WORK TO BE COMPLETED =>
Give back the data below exactly as it was given.

DATASET EXTRACT =>
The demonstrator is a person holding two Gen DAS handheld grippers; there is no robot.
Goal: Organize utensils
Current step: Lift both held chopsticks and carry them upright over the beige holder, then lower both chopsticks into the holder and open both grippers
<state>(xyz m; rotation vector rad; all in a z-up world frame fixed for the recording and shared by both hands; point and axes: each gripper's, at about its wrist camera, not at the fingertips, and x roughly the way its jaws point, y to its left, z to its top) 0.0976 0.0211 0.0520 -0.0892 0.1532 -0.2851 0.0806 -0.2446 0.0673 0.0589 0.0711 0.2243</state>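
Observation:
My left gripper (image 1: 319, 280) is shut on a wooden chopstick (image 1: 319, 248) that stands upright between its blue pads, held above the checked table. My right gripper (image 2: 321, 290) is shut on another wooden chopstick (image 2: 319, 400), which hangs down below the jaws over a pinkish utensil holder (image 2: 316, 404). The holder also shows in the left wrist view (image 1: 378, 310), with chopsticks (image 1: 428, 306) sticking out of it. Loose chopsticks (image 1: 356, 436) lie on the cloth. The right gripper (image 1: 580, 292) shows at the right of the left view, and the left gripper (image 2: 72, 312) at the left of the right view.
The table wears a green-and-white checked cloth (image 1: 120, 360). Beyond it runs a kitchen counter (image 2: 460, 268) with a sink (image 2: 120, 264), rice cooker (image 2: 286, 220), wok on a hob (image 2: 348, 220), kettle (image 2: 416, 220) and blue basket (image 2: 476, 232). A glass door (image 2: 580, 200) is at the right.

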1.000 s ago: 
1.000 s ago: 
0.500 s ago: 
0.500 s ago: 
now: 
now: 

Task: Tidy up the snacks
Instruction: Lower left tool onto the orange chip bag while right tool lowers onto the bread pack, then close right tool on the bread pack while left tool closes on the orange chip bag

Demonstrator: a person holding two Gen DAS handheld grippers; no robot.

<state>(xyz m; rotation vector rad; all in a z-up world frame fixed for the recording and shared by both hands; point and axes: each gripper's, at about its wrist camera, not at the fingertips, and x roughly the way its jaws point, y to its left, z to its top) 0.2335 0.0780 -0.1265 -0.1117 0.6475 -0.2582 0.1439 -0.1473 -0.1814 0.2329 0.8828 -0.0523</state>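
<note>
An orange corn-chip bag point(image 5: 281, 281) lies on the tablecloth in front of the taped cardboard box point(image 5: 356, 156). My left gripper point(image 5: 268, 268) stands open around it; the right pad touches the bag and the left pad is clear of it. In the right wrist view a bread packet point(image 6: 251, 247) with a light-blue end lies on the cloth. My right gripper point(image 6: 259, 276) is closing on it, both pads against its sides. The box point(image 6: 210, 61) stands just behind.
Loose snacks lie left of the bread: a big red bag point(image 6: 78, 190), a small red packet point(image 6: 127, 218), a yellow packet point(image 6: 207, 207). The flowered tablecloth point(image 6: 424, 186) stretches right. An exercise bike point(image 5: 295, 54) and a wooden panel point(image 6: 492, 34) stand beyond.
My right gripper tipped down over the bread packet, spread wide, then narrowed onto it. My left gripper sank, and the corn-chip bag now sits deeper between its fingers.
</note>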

RESPONSE FOR THIS EXERCISE =>
The demonstrator is a person holding two Gen DAS handheld grippers; there is no robot.
Goal: Organize utensils
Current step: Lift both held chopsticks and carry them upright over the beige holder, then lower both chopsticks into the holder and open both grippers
<state>(xyz m; rotation vector rad; all in a z-up world frame fixed for the recording and shared by both hands; point and axes: each gripper's, at about its wrist camera, not at the fingertips, and x roughly the way its jaws point, y to its left, z to its top) 0.0976 0.0211 0.0520 -0.0892 0.1532 -0.2851 0.0806 -0.2446 0.0673 0.0589 0.0711 0.2243</state>
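Observation:
My left gripper (image 1: 319, 280) is shut on a wooden chopstick (image 1: 319, 248) that stands upright between its blue pads, held above the checked table. My right gripper (image 2: 321, 290) is shut on another wooden chopstick (image 2: 319, 400), which hangs down below the jaws over a pinkish utensil holder (image 2: 316, 404). The holder also shows in the left wrist view (image 1: 378, 310), with chopsticks (image 1: 428, 306) sticking out of it. Loose chopsticks (image 1: 356, 436) lie on the cloth. The right gripper (image 1: 580, 292) shows at the right of the left view, and the left gripper (image 2: 72, 312) at the left of the right view.
The table wears a green-and-white checked cloth (image 1: 120, 360). Beyond it runs a kitchen counter (image 2: 460, 268) with a sink (image 2: 120, 264), rice cooker (image 2: 286, 220), wok on a hob (image 2: 348, 220), kettle (image 2: 416, 220) and blue basket (image 2: 476, 232). A glass door (image 2: 580, 200) is at the right.
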
1.000 s ago: 
1.000 s ago: 
0.500 s ago: 
0.500 s ago: 
now: 
now: 

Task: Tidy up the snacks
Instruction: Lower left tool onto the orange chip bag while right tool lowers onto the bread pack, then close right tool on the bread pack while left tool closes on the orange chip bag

Demonstrator: a person holding two Gen DAS handheld grippers; no robot.

<state>(xyz m; rotation vector rad; all in a z-up world frame fixed for the recording and shared by both hands; point and axes: each gripper's, at about its wrist camera, not at the fingertips, and x roughly the way its jaws point, y to its left, z to its top) 0.2335 0.0780 -0.1265 -0.1117 0.6475 -0.2582 0.1439 -0.1473 -0.1814 0.2329 0.8828 -0.0523</state>
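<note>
An orange corn-chip bag point(image 5: 281, 281) lies on the tablecloth in front of the taped cardboard box point(image 5: 356, 156). My left gripper point(image 5: 268, 268) stands open around it; the right pad touches the bag and the left pad is clear of it. In the right wrist view a bread packet point(image 6: 251, 247) with a light-blue end lies on the cloth. My right gripper point(image 6: 259, 276) is closing on it, both pads against its sides. The box point(image 6: 210, 61) stands just behind.
Loose snacks lie left of the bread: a big red bag point(image 6: 78, 190), a small red packet point(image 6: 127, 218), a yellow packet point(image 6: 207, 207). The flowered tablecloth point(image 6: 424, 186) stretches right. An exercise bike point(image 5: 295, 54) and a wooden panel point(image 6: 492, 34) stand beyond.
My right gripper tipped down over the bread packet, spread wide, then narrowed onto it. My left gripper sank, and the corn-chip bag now sits deeper between its fingers.
</note>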

The exercise calls for nothing more.